_Your objective_
Count how many lines hold "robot" in the records, and respond with that number by itself.

_Supplied records_
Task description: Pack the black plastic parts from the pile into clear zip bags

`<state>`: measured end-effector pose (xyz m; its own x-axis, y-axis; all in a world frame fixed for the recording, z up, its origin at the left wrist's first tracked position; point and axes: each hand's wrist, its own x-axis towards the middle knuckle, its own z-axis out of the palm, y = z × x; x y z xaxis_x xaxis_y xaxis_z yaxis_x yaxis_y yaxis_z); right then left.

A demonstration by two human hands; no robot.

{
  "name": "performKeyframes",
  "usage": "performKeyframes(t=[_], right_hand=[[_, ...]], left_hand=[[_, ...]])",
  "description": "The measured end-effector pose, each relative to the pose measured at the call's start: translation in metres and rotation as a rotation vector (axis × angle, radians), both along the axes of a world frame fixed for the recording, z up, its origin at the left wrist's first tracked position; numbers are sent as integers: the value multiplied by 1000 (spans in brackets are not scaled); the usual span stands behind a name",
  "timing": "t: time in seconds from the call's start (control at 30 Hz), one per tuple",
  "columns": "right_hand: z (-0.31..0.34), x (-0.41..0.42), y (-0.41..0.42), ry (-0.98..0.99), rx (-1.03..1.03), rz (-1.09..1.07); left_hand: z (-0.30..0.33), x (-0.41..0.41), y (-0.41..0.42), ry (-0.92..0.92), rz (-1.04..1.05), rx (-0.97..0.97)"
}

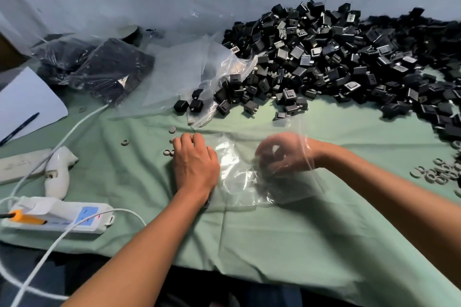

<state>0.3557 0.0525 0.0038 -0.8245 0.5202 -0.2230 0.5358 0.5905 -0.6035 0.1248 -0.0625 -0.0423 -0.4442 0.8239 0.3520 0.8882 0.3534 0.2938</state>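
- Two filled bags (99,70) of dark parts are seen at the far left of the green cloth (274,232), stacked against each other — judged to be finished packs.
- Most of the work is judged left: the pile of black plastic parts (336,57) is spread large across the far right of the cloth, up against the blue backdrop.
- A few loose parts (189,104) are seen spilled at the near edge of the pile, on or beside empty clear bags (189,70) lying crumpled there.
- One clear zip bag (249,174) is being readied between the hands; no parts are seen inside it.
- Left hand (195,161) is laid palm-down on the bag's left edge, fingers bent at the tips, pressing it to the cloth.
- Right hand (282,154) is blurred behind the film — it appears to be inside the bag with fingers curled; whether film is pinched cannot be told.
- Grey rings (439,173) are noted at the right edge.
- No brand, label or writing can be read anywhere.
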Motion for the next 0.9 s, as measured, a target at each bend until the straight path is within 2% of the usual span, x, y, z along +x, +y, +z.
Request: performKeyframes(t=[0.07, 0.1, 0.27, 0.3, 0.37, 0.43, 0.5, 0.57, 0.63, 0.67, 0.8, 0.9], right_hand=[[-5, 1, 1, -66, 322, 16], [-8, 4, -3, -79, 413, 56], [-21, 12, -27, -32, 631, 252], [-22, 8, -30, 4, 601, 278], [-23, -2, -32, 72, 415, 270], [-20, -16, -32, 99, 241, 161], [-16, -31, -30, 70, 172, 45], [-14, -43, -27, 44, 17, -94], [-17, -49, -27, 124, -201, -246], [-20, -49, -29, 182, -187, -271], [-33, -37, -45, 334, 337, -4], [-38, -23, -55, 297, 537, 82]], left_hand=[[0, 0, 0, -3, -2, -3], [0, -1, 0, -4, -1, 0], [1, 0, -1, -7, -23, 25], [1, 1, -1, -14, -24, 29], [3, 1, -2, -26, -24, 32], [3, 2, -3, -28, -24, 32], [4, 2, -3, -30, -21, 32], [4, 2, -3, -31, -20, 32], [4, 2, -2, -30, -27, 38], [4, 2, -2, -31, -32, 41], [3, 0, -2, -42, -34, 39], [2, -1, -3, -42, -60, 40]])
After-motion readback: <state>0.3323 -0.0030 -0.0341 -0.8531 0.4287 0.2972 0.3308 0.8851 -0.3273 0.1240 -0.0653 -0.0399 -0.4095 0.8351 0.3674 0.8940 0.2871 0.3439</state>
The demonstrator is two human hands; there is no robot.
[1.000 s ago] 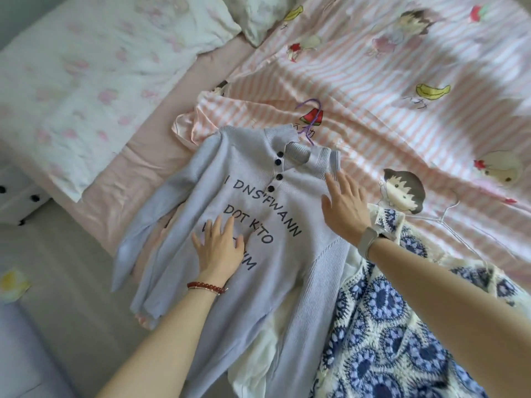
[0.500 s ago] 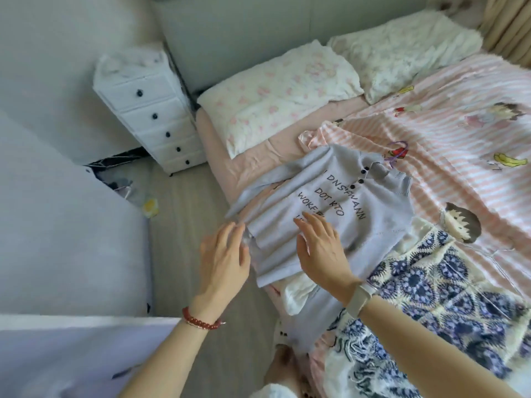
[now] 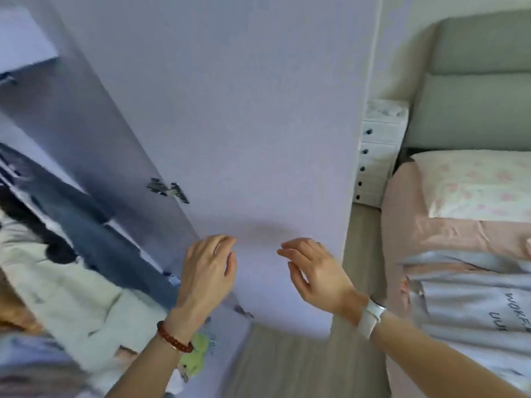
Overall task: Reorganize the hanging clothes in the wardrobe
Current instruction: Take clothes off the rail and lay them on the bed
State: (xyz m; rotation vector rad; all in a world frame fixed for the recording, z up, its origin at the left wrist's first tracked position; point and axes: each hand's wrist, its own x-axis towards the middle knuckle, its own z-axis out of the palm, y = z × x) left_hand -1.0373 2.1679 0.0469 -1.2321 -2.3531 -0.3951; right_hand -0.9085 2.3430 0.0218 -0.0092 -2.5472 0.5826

_Exercise answer_
2